Açoriano Oriental
Açores/Eleições
CDS quer alargar "propostas originais" que outros "copiam"

O líder do CDS-PP/Açores e candidato às eleições regionais, Artur Lima, defendeu o alargamento dos apoios para aquisição de medicamentos e da creche gratuita, medidas propostas pelo partido, que acusa outros partidos de copiarem.

CDS quer alargar "propostas originais" que outros "copiam"

Autor: Lusa/AO Online

“O CDS foi de facto o partido que teve propostas originais, das quais eu me orgulho de toda a gente vir copiar hoje em dia. Toda a gente quer aumentar o Compamid, todos querem creches gratuitas, mas ninguém teve a originalidade da ideia, nem a capacidade de fazer uma oposição crítica, mas construtiva”, afirmou.

Artur Lima, que é cabeça de lista pelos círculos eleitorais da ilha Terceira e da compensação, falava, em Angra do Heroísmo, à margem de uma reunião com a direção da Cáritas da ilha Terceira, acompanhado pelo líder nacional do partido, Francisco Rodrigues dos Santos.

O candidato centrista admitiu que se aproximam “tempos muito difíceis”, mas frisou que o CDS contribuiu para o combate à pobreza com propostas como o complemento para aquisição de medicamentos pelos idosos (Compamid) e a garantia de creche gratuita até ao 7.º escalão.

Medidas que Artur Lima considerou que podem ser alargadas a mais pessoas, se o PS perder a maioria absoluta no parlamento açoriano.

“Nós queríamos creches gratuitas para todos porque achamos que é um grande apoio à natalidade e às famílias. O PS não quis. Negociámos com lealdade com o Governo e conseguimos até ao 7.º escalão. Se tivermos força e não houver maioria absoluta, queremos ir alargando até à creche gratuita para todos, obviamente com responsabilidade”, salientou.

O líder nacional do partido considerou que os deputados do CDS eleitos há quatro anos “conquistaram por mérito próprio o passaporte para serem reconduzidos nas suas funções”.

“Se num contexto minoritário, reduzidos a apenas quatro deputados, conseguimos aprovar medidas que se traduziram em novos direitos para a vida dos açorianos, creio que é possível assumir que, com mais força, o CDS poderá condicionar as políticas nos Açores e aprofundar novas propostas que visem melhorar a qualidade de vida dos açorianos”, frisou.

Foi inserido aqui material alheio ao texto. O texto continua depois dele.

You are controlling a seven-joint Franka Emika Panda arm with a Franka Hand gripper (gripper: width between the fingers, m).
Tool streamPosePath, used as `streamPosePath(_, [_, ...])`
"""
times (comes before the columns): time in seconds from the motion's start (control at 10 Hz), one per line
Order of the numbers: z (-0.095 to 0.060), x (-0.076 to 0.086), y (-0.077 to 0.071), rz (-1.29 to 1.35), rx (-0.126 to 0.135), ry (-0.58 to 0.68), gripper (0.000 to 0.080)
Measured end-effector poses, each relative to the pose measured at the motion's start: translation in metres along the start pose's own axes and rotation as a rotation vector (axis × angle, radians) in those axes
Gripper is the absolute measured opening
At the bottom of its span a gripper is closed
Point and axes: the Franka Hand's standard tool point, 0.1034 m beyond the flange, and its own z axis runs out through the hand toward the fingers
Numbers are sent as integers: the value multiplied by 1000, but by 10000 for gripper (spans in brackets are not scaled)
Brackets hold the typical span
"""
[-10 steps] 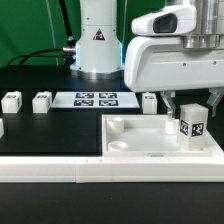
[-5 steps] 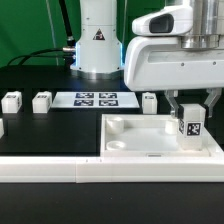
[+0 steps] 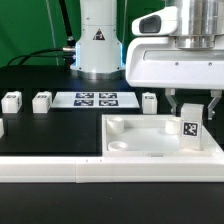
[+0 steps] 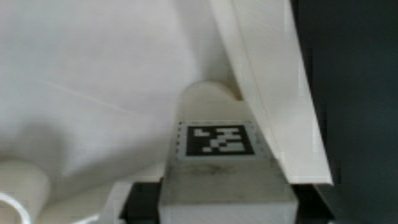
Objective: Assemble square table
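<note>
Currently the arm comes down from above on the exterior view's right. The wrist is roughly vertical and the end effector [image 3: 192, 111] points straight down at the tabletop [image 3: 50, 135]. Its fingers [image 3: 172, 104] sit either side of one white leg [image 3: 192, 128] and pinch it. The leg is upright, tag facing the exterior camera.

The leg is inside the table top [image 3: 140, 148], the white square tray. It's near the far corner on the exterior view's right, just beside the raised rim [image 3: 215, 150]. Can't tell if its lower end touches the tray floor or hangs just above it.

In the wrist view the same leg [image 4: 217, 150] sits between the dark fingers [image 4: 146, 205]. It points into the tray and runs close along the rim [image 4: 267, 80]. A round socket [image 4: 22, 185] shows at the frame edge, apart from the leg.

Labels:
- The held leg carries a black-and-white square tag.
- The loose legs [image 3: 41, 100], in a row on the black tabletop behind the tray, carry similar tags.
- The marker board [image 3: 93, 99] lies flat among them and shows four tags.
- A triangular warning sticker [image 3: 98, 37] is on the arm's base [image 3: 98, 58]. Its symbol is too small to read.

A long white rail [image 3: 50, 172] runs along the front, with the tray just behind it.
</note>
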Motion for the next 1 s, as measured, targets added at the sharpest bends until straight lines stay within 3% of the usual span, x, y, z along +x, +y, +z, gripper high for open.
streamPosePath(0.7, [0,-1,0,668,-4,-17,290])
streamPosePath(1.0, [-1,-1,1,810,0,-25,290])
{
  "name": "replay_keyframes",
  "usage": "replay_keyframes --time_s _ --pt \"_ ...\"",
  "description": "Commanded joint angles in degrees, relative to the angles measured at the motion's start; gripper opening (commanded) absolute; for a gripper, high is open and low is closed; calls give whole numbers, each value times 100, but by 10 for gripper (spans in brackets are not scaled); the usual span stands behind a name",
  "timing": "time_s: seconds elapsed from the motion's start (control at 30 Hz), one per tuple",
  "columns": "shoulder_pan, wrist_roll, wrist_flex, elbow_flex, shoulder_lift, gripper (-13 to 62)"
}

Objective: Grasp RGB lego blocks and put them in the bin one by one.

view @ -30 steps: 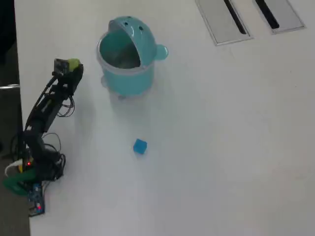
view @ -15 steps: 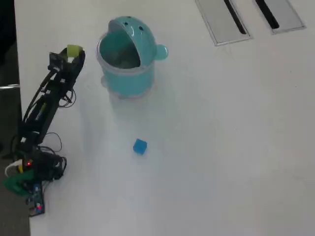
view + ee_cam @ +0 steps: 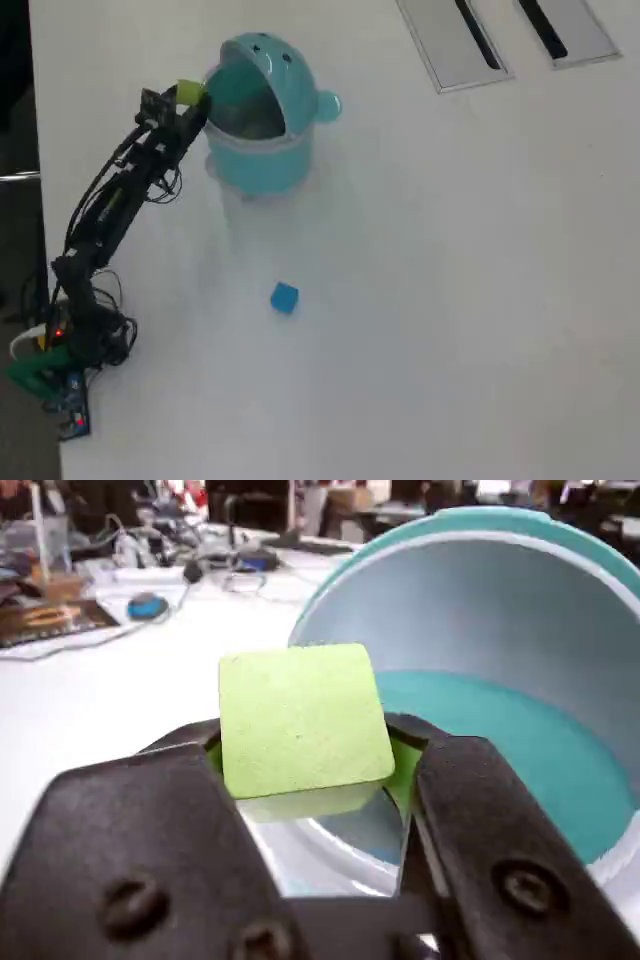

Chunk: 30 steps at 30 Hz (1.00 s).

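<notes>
- Gripper [image 3: 310,780] is clamping the yellow-green block [image 3: 302,720] between its two black jaws; the block is sitting proud of the tips, top face fully exposed in the wrist view.
- In the overhead view the gripper [image 3: 190,100] with the block [image 3: 189,92] is hanging at the bin's left rim, upper left of the frame, right at the opening but not clearly over it.
- Bin [image 3: 262,120] is standing upright with its domed lid tipped back, so the mouth is facing the arm; the wrist view is looking straight into the bin [image 3: 500,680].
- Blue block [image 3: 284,298] is lying on the table [image 3: 450,300], lower centre of the overhead frame, well apart from the bin and untouched.
- Red block isn't showing on the table; can't tell if it's inside the bin, the interior is too dim.
- My read: yellow-green drop is pending, it needs a bit more reach over the rim and then a release; blue is left to do after that.
</notes>
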<state>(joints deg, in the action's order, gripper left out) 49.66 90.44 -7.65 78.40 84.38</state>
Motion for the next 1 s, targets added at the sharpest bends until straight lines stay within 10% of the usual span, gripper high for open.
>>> replay_keyframes --time_s 0.0,0.67,0.97 --pt "-88 -26 422 -826 132 148" --pt "-870 -202 404 -3568 -2329 153" --pt "-1028 -360 325 -3656 -2593 294"
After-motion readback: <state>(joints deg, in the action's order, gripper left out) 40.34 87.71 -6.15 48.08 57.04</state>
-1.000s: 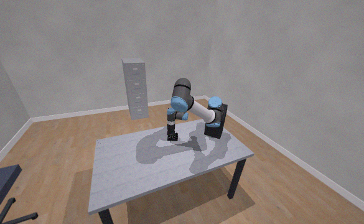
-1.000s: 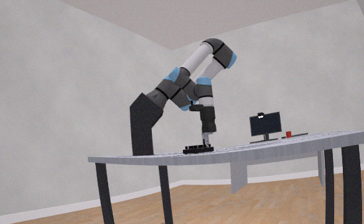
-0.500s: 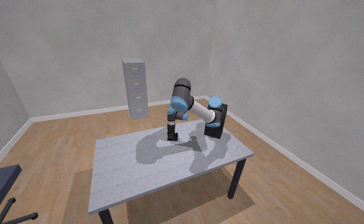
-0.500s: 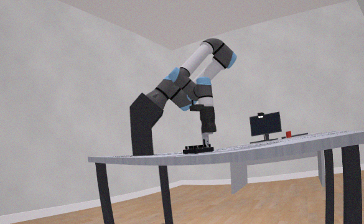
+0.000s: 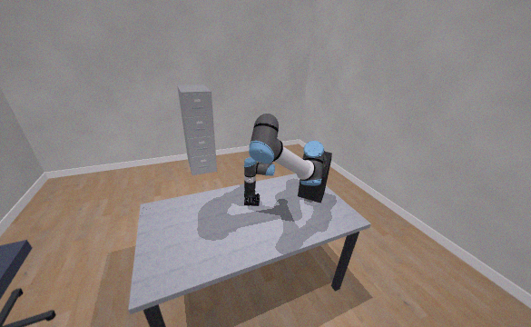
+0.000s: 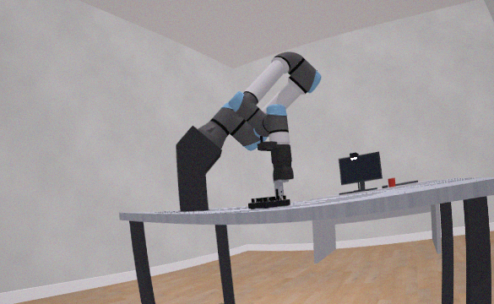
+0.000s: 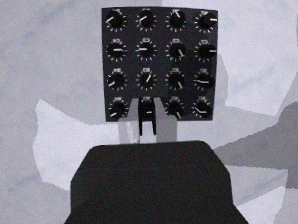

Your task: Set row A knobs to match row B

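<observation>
Sixteen knobs (image 6: 260,198) (image 7: 146,50) on one box (image 5: 251,203) (image 6: 268,204) (image 7: 131,65)

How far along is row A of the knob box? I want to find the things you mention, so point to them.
Partway, by the wrist view. A2 (image 7: 175,108) already looks matched to B2 (image 7: 176,80): both lines slant alike. In hand: the gripper (image 5: 250,199) (image 6: 279,198) (image 7: 146,109) is shut on A3 (image 7: 148,108), whose line lies nearly sideways, while B3's (image 7: 146,80) slants frontward, so turning remains. A1 (image 7: 202,108) and A4 (image 7: 118,108) look near their row B partners, but I can't confirm the exact marks.

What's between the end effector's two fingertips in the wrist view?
In the wrist view, one knob of the knob box sits between the end effector's fingertips.
</observation>
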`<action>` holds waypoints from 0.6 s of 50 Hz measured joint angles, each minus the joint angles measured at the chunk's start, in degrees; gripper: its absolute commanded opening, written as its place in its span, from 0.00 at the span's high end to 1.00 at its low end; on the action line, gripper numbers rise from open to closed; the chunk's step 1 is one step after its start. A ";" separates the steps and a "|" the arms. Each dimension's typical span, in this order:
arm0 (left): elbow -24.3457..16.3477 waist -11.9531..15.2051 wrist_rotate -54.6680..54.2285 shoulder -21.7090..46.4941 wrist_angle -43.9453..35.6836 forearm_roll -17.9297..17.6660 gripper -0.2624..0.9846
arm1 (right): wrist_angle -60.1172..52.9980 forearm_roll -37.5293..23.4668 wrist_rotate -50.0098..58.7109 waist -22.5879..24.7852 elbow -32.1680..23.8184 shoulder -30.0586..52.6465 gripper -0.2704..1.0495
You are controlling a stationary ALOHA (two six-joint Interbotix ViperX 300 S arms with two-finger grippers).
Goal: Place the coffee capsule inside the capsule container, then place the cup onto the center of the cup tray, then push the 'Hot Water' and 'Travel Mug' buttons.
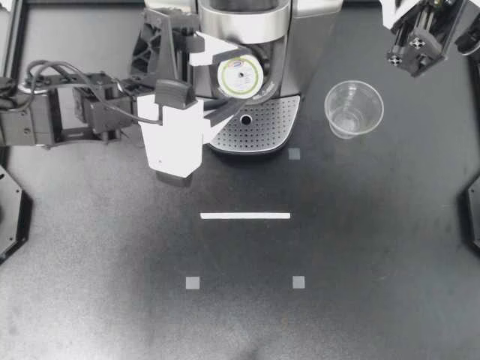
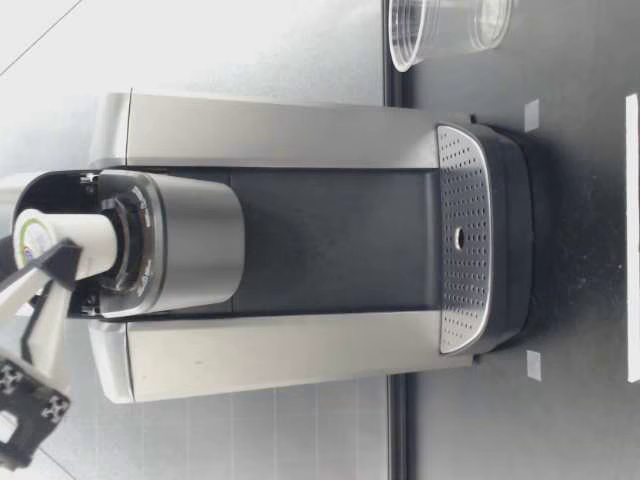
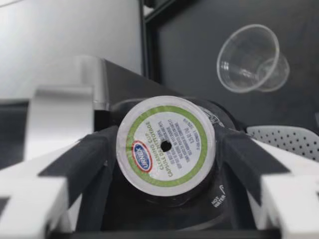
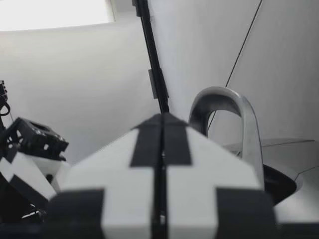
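The coffee capsule (image 1: 241,75), white with a green-ringed foil lid, sits in the round capsule holder (image 1: 264,54) at the top of the silver coffee machine (image 1: 300,45). My left gripper (image 1: 225,79) is shut on it, one finger on each side. In the left wrist view the capsule (image 3: 166,144) fills the gap between the dark fingers (image 3: 94,159). From table height the capsule (image 2: 75,243) sticks up out of the holder (image 2: 135,245). The clear plastic cup (image 1: 354,109) stands upright beside the machine. My right gripper (image 1: 409,58) hangs shut and empty above the back right.
The perforated cup tray (image 1: 262,126) at the machine's foot is bare. A white tape strip (image 1: 245,216) and small grey squares (image 1: 193,283) mark the dark table nearer the front. The machine's silver handle (image 4: 224,107) arches ahead of my right gripper (image 4: 162,164).
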 measured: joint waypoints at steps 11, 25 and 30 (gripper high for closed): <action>0.09 0.35 -0.09 0.70 0.18 0.18 0.36 | -0.26 -0.09 0.00 0.00 0.00 0.00 0.74; 0.09 0.26 -0.26 0.79 0.18 2.02 0.22 | -0.26 -0.09 0.00 0.00 0.53 0.00 0.74; 0.09 0.35 -0.18 0.79 0.09 2.11 0.22 | -0.26 -0.09 0.00 0.00 0.70 0.00 0.74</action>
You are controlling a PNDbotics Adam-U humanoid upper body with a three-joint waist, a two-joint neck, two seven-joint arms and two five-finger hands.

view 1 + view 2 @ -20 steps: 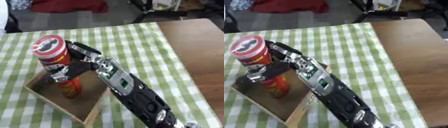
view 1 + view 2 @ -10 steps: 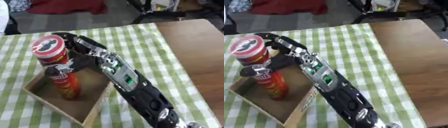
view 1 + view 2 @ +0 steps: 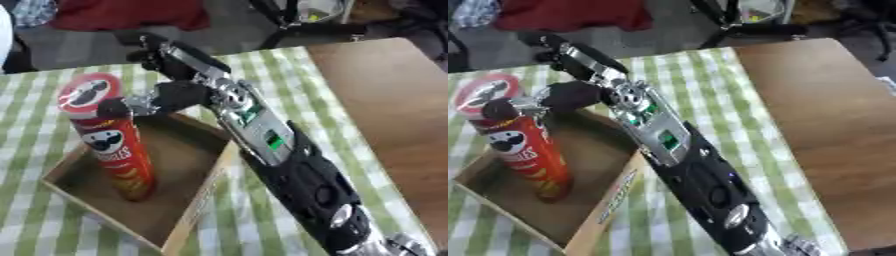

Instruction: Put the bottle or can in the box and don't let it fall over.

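1. The box [image 3: 188,215] lies on the checked cloth [image 3: 262,65], near the table's front-left corner.
2. The red can [image 3: 114,150] stands upright inside the box, toward its left wall.
3. The right hand [image 3: 171,82] reaches in over the box's far edge, fingers spread apart; the thumb tip sits just beside the can's top.

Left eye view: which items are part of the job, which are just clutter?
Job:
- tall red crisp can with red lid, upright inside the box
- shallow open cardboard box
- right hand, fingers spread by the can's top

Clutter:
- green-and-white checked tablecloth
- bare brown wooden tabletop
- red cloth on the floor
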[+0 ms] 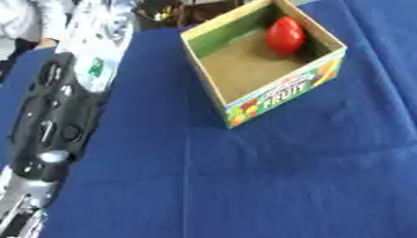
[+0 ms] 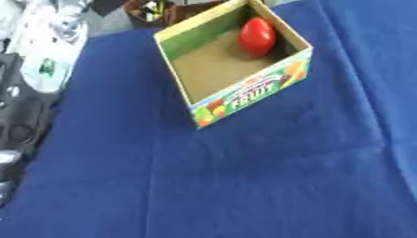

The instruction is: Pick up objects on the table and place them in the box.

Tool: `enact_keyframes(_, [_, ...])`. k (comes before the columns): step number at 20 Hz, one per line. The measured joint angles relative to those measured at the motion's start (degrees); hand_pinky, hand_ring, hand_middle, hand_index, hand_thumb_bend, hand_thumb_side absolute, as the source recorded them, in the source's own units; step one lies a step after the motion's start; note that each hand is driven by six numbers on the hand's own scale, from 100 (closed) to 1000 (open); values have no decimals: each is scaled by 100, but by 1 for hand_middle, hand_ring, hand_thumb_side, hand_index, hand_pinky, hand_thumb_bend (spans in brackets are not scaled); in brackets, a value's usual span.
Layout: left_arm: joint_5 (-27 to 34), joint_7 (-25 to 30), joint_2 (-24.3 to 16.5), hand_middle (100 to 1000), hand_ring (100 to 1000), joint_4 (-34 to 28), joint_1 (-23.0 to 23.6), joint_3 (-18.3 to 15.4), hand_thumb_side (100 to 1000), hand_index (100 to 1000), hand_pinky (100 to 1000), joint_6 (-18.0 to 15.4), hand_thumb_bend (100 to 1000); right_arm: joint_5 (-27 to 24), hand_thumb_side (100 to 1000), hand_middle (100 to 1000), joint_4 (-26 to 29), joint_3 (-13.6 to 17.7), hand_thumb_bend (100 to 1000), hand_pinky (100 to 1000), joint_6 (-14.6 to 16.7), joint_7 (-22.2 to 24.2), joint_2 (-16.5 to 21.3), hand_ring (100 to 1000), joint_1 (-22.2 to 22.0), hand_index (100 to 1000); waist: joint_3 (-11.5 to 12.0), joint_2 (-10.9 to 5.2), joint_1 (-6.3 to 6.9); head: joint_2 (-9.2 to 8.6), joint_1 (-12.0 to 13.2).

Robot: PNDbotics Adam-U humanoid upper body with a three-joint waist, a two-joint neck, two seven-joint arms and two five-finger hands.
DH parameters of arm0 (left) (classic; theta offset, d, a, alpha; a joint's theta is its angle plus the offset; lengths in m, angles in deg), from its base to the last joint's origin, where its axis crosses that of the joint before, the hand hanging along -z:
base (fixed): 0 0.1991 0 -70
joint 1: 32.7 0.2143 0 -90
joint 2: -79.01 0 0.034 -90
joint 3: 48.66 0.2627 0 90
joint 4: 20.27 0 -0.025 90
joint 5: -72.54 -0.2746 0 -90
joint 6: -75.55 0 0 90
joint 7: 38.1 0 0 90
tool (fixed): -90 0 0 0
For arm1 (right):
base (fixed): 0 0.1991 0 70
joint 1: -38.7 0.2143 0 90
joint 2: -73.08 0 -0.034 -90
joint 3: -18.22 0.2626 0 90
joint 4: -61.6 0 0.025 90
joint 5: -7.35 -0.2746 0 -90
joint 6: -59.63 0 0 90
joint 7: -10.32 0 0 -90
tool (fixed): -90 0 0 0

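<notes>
An open cardboard box with a colourful "FRUIT" label stands on the blue cloth at the upper middle. A red rounded fruit lies inside it, against the far right corner. The rest of the box floor is bare brown card. My left arm, black with silver joints, runs up the left edge of the view. Its pale silver far end, where my left hand would be, lies to the left of the box and apart from it, and is too blurred to make out. My right hand shows in neither view.
The blue cloth covers the table and lies flat in front of and to the right of the box. Dark clutter sits beyond the table's far edge, behind the box.
</notes>
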Motion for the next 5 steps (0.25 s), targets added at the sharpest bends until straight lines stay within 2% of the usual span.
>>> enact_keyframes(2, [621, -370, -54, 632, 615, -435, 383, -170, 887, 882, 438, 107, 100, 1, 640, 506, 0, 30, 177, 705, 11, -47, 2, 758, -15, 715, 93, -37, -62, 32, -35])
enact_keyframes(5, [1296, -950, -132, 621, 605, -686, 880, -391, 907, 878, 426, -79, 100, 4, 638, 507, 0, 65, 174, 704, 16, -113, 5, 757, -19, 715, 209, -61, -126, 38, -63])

Questionado sobre o que seria um bom resultado para o CDS nos Açores, Francisco Rodrigues dos Santos pediu apenas aos eleitores que reconheçam o trabalho que foi feito pelos deputados centristas.

“Eu não gosto de pedir cheques em branco aos açorianos. Avaliem o trabalho, votem com memória e procurem fazer em consciência uma análise, se o trabalho do CDS se traduziu ou não em mais direitos no seu dia a dia”, sublinhou.

As legislativas dos Açores decorrem este domingo, com 13 forças políticas candidatas aos 57 lugares do parlamento: PS, PSD, CDS-PP, BE, CDU, PPM, Iniciativa Liberal, Livre, PAN, Chega, Aliança, MPT e PCTP/MRPP. Estão inscritos para votar 228.999 eleitores.

No arquipélago, onde o PS governa há 24 anos, existe um círculo por cada uma das nove ilhas e um círculo de compensação, que reúne os votos não aproveitados para a eleição de parlamentares nos círculos de ilha.